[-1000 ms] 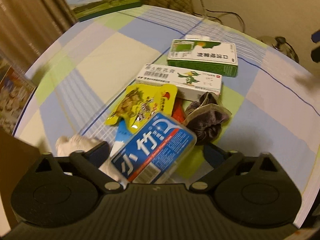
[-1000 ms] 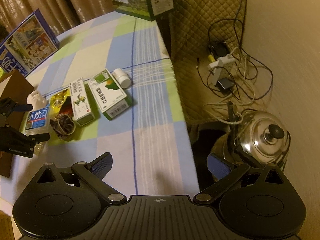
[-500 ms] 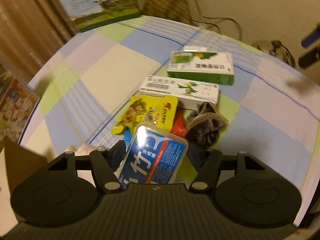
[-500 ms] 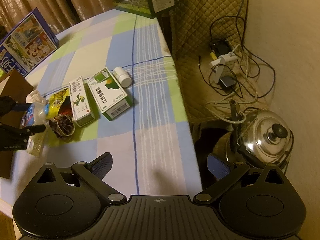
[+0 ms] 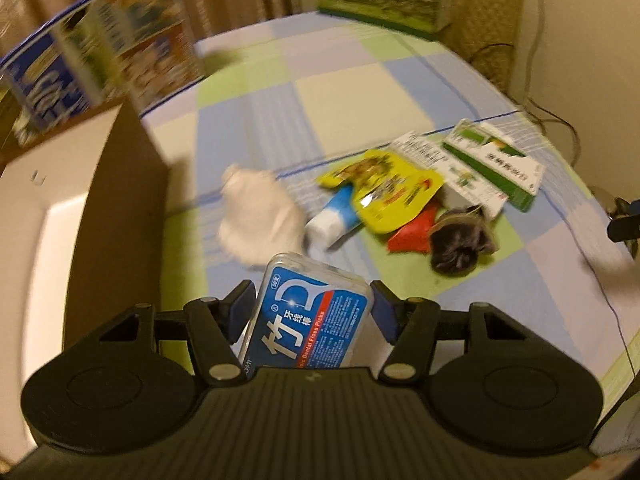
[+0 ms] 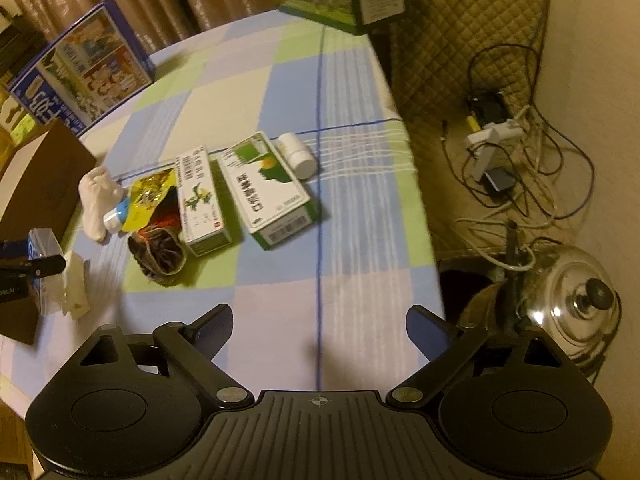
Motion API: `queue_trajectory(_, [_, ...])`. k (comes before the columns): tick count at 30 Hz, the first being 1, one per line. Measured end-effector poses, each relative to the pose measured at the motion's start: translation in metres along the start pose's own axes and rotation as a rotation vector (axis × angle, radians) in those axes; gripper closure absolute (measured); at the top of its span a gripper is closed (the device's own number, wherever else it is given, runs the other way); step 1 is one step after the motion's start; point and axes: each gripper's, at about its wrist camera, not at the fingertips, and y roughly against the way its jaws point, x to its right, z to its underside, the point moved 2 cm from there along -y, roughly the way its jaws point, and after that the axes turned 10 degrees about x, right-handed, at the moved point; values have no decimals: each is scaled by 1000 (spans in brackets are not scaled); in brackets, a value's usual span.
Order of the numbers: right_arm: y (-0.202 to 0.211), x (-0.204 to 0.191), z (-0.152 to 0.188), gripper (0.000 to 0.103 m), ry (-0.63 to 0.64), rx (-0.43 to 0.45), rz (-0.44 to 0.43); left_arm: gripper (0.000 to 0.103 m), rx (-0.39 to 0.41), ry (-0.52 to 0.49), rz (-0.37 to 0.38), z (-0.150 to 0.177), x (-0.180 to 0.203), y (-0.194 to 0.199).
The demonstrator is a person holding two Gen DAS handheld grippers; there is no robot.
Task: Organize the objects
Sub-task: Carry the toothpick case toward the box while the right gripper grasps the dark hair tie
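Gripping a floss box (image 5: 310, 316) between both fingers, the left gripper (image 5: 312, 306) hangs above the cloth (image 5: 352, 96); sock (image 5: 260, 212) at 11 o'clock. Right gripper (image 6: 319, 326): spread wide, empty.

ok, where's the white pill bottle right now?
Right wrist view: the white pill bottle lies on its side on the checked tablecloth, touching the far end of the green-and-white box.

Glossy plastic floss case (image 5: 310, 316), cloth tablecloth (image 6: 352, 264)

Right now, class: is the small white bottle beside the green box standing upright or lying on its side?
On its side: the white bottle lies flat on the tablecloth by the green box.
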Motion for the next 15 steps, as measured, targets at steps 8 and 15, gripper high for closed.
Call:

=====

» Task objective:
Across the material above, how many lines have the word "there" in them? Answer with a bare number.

» Task output:
2